New research has revealed the considerable impact of poor eyesight on the ability of motorists to remain safe when behind the wheel.
According to a poll of more than 2,000 UK adults by insurer Direct Line, as many as 13.3 million people regularly take to the roads without wearing prescription glasses or contact lenses, despite the fact they are legally required to do so.
Overall, the research revealed that 21 per cent of UK motorists admit to this behaviour, while more than one-third of respondents stated they had not had an eye examination within the last two years.
Furthermore, it claimed that almost one person a day (345 people a year) is involved in an accident where poor vision was shown to be a contributory factor.
Gus Park, director of motor at Direct Line, commented: "This research shows just how dangerous it can be to drive without good or corrected eyesight, especially at this time of year when the clocks go back, as conditions such as glaucoma and cataracts can make it harder to drive in the dark."
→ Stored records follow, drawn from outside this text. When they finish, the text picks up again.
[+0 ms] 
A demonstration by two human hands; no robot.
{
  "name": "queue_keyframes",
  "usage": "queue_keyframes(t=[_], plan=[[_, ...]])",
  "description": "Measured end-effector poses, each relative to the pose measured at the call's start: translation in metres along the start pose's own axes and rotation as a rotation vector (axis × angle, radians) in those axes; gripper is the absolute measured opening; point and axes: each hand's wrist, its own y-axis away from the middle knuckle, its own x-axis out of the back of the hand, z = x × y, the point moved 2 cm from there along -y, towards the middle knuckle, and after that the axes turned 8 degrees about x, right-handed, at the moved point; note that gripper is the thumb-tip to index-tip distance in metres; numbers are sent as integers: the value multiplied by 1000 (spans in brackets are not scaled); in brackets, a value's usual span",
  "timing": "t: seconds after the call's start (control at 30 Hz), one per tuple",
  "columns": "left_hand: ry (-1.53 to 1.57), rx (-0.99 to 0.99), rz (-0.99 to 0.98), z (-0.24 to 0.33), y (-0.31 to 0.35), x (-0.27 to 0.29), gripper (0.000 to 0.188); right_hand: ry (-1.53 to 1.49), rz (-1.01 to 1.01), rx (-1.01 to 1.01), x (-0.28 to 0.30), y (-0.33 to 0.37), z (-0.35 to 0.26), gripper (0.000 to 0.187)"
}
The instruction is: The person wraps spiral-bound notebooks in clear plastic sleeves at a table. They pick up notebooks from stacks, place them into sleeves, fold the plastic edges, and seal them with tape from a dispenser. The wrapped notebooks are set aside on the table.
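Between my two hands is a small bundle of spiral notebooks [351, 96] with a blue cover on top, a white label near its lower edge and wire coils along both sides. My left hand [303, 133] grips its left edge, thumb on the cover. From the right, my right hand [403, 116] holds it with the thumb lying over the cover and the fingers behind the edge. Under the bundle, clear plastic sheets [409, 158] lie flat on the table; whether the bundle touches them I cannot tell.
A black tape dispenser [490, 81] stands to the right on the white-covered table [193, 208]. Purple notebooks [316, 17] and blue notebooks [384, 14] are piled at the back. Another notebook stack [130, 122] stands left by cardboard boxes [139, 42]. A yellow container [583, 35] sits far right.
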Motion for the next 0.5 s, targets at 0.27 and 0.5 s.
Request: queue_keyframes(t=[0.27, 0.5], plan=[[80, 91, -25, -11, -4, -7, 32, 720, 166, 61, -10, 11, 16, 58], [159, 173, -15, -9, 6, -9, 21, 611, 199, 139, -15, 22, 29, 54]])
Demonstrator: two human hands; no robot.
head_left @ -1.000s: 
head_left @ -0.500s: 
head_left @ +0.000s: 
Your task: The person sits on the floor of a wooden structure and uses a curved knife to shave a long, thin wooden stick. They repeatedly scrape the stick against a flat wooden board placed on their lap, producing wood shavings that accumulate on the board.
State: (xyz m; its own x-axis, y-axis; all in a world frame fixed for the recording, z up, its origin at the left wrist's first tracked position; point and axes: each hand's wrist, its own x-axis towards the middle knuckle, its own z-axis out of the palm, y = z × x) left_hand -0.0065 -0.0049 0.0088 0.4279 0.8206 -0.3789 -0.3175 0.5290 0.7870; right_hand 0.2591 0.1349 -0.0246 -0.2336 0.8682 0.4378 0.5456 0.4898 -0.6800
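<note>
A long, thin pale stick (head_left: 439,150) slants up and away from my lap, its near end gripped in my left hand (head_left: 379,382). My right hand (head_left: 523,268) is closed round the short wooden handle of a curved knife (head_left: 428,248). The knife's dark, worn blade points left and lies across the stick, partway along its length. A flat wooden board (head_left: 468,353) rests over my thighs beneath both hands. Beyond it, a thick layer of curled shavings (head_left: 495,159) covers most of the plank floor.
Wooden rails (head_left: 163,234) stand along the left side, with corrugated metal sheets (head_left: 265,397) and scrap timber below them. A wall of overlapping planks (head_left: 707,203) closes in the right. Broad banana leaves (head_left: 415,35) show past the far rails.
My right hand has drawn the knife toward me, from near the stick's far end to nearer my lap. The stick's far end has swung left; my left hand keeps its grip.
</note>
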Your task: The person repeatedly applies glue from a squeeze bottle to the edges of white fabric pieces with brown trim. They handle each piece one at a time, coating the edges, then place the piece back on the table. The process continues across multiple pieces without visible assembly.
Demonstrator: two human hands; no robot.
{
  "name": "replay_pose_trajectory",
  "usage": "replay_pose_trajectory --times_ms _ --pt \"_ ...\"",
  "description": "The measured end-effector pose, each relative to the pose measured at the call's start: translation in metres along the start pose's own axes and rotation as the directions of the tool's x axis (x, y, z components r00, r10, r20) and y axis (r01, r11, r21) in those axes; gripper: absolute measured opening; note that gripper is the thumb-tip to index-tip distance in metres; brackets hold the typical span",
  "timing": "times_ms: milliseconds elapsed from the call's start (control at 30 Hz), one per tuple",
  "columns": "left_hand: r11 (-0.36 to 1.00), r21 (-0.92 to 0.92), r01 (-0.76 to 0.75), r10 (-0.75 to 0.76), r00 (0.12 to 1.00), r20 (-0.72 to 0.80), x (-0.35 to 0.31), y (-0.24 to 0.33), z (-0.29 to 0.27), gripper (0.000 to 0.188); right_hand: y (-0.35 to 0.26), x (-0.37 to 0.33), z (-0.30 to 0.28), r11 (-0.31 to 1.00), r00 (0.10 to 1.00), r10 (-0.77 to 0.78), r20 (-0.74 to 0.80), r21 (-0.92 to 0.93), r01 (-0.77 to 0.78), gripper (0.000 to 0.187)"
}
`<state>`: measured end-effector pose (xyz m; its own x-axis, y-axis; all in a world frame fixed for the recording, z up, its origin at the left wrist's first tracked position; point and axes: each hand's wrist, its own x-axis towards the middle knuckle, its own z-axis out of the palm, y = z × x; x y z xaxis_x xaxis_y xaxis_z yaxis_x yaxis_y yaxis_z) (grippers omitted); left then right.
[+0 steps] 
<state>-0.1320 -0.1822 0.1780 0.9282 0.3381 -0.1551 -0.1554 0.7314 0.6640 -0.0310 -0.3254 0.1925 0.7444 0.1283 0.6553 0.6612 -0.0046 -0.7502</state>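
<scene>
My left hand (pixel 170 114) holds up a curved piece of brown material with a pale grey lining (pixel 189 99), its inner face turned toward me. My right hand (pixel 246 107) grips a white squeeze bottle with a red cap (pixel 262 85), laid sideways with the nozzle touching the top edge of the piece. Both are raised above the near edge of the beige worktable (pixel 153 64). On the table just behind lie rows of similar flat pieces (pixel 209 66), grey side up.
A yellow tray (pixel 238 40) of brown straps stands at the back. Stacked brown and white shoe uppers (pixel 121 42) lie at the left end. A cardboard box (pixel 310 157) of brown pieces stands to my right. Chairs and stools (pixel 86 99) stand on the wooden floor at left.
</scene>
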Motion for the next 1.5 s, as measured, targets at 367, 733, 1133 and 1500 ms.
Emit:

Indeed, the consequences of poor eyesight for road users should not be underestimated, with official figures showing 64 people in 2015 alone were either killed or seriously injured on UK roads as a result of poor eyesight.
Brand manager at Fuel Card Services Natalie Brinkley adds: "Investing the time in regular eye tests should not be seen as a luxury for drivers.
"It is essential that anyone in charge of a vehicle has the right prescription to ensure they have the best possible vision to keep an eye out for any hazards they may meet on the roads."